Le jugement de la Cour Suprême pourrait compromettre les territoires indiens

Les Indiens du Brésil s’inquiètent d’une clause dans la décision que la Cour Suprême a rendu le mois dernier concernant le territoire indigène de Raposa Serra do Sol et qui pourrait compromettre leurs droits territoriaux.

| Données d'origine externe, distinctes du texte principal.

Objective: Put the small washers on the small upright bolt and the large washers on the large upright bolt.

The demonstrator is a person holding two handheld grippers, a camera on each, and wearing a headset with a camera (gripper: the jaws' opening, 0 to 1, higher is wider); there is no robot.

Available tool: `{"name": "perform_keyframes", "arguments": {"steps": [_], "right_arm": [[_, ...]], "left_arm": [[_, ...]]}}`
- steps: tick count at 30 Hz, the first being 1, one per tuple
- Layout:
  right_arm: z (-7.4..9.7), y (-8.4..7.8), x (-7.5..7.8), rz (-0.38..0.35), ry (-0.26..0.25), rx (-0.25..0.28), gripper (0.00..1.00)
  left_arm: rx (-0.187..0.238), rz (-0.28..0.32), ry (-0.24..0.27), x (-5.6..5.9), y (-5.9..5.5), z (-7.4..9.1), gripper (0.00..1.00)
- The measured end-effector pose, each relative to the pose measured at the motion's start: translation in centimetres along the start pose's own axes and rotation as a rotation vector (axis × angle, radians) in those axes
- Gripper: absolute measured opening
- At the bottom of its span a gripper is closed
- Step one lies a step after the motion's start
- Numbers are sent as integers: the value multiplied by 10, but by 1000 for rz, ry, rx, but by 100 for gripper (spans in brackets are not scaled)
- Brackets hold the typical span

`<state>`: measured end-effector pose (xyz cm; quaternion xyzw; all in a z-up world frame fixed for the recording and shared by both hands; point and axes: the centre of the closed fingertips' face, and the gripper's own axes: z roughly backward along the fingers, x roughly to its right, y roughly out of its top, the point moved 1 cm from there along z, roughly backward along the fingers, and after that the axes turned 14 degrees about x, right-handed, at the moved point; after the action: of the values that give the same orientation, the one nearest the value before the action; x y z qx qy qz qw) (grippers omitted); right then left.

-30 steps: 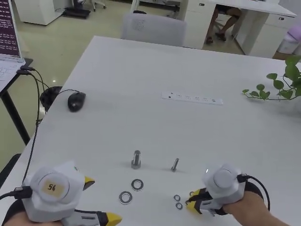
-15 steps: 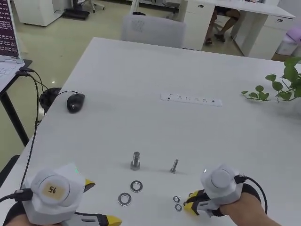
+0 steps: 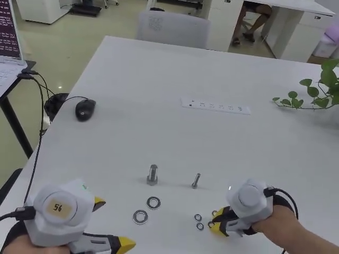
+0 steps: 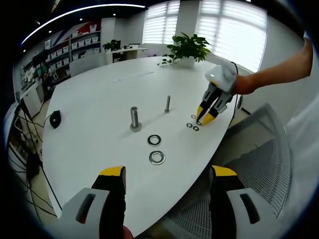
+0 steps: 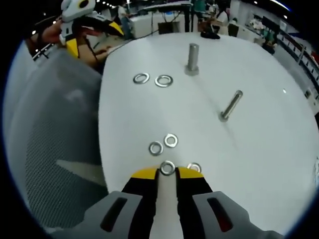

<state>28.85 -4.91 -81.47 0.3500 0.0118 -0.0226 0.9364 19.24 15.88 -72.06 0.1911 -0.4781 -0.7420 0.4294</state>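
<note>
The large bolt [image 3: 152,174] and the small bolt [image 3: 195,181] stand upright on the white table [image 3: 159,106]. Two large washers [image 3: 153,202] [image 3: 140,216] lie flat in front of the large bolt. Two small washers [image 3: 197,217] [image 3: 200,226] lie in front of the small bolt. My right gripper [image 3: 216,225] is low at the table just right of them. In the right gripper view its jaws are nearly together, pinching a small washer [image 5: 167,168] at the tips; another small washer [image 5: 194,168] lies beside them. My left gripper [image 4: 168,172] is wide open and holds nothing, near the table's front edge.
A white power strip [image 3: 214,107] lies mid-table. A black mouse [image 3: 85,109] with its cable sits at the left edge. A green plant [image 3: 315,95] reaches in from the right. A grey chair [image 3: 172,29] stands at the far side. The table's front edge runs just below the washers.
The head camera has shifted slightly. Both grippers stay in nearly the same places, the right one still at the small washers.
</note>
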Motion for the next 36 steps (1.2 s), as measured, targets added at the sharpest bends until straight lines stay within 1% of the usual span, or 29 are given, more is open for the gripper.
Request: {"name": "perform_keyframes", "arguments": {"steps": [3, 8, 12, 18, 20, 23, 26, 27, 28, 30, 32, 35, 36], "right_arm": [[0, 0, 0, 82, 39, -43, 15], [-2, 1, -1, 166, 68, -67, 15], [-1, 2, -2, 212, 88, -74, 15], [-3, 4, -1, 248, 104, -68, 17], [-4, 4, -2, 268, 123, -72, 17], [-5, 4, -3, 322, 169, -82, 16], [-5, 4, -3, 338, 200, -88, 16], [-5, 4, -3, 371, 225, -98, 16], [-4, 4, -3, 389, 235, -105, 16], [-5, 4, -4, 384, 241, -112, 16], [-4, 3, -5, 389, 263, -122, 18], [-4, 3, -4, 413, 281, -126, 18], [-4, 3, -4, 430, 294, -131, 17]], "left_arm": [[-1, -1, 1, 0, 0, 0, 68], [0, -2, -1, 1, 1, -1, 68], [0, -1, -1, 2, 1, -1, 68], [-2, -3, -2, 2, 2, -1, 68], [-1, -2, 1, 1, 2, 0, 68], [-3, -3, 2, 0, 2, 0, 68], [-4, -5, 1, 0, 2, 0, 68], [-5, -5, 0, 0, 2, 0, 68], [-5, -6, 0, 0, 3, 0, 68], [-3, -7, -2, 2, 4, -1, 68], [-3, -10, -2, 2, 5, 0, 68], [-3, -8, 0, 0, 4, 0, 68], [-5, -8, 1, 0, 3, 0, 68]]}}
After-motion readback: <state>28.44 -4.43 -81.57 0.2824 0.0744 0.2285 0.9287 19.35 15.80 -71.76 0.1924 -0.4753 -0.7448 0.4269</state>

Le jugement du 20 mars qui a débouté un puissant groupe de riziculteurs qui tentait d’obtenir le fractionnement du territoire de Raposa Serra do Sol a constitué une grande victoire pour les cinq groupes indigènes qui y vivent. Les riziculteurs qui ont soumis les Indiens à de violentes attaques ont été sommés de quitter la région à la fin du mois d'avril.

Cependant, certaines clauses du jugement pourraient avoir de graves conséquences sur les Indiens du Brésil.

Les juges de la Cour Suprême ont déclaré que les gouvernements des Etats brésiliens – dont certains sont notoirement anti-Indiens – devraient s'impliquer de manière plus active dans la démarcation des territoires indigènes. Ce qui pourrait ralentir le processus de démarcation et même l’entraver.

Le jugement stipule également qu'il n'est pas nécessaire de consulter les peuples indigènes sur les projets de développement prévus sur leurs terres s'ils sont déclarés "d'intérêt national".

Les juges ont également décidé que les territoires indigènes déjà démarqués (et cartographiés) ne devraient pas être étendus. Les Guarani sont particulièrement préoccupés par cette mention, puisqu'ils ne jouissent que de petites parcelles de terre officiellement reconnues avant la Constitution de 1988 qui garantit les "droits originels" des Indiens sur leurs terres.

Ana Paula Souto Maior, avocate de l'ONG brésilienne ISA (Institut socio-environnemental) a déclaré : "Certaines de ces conditions sont alarmantes et il ne reste plus qu'à attendre leur impact sur les nombreux territoires qui doivent encore être démarqués ou étendus."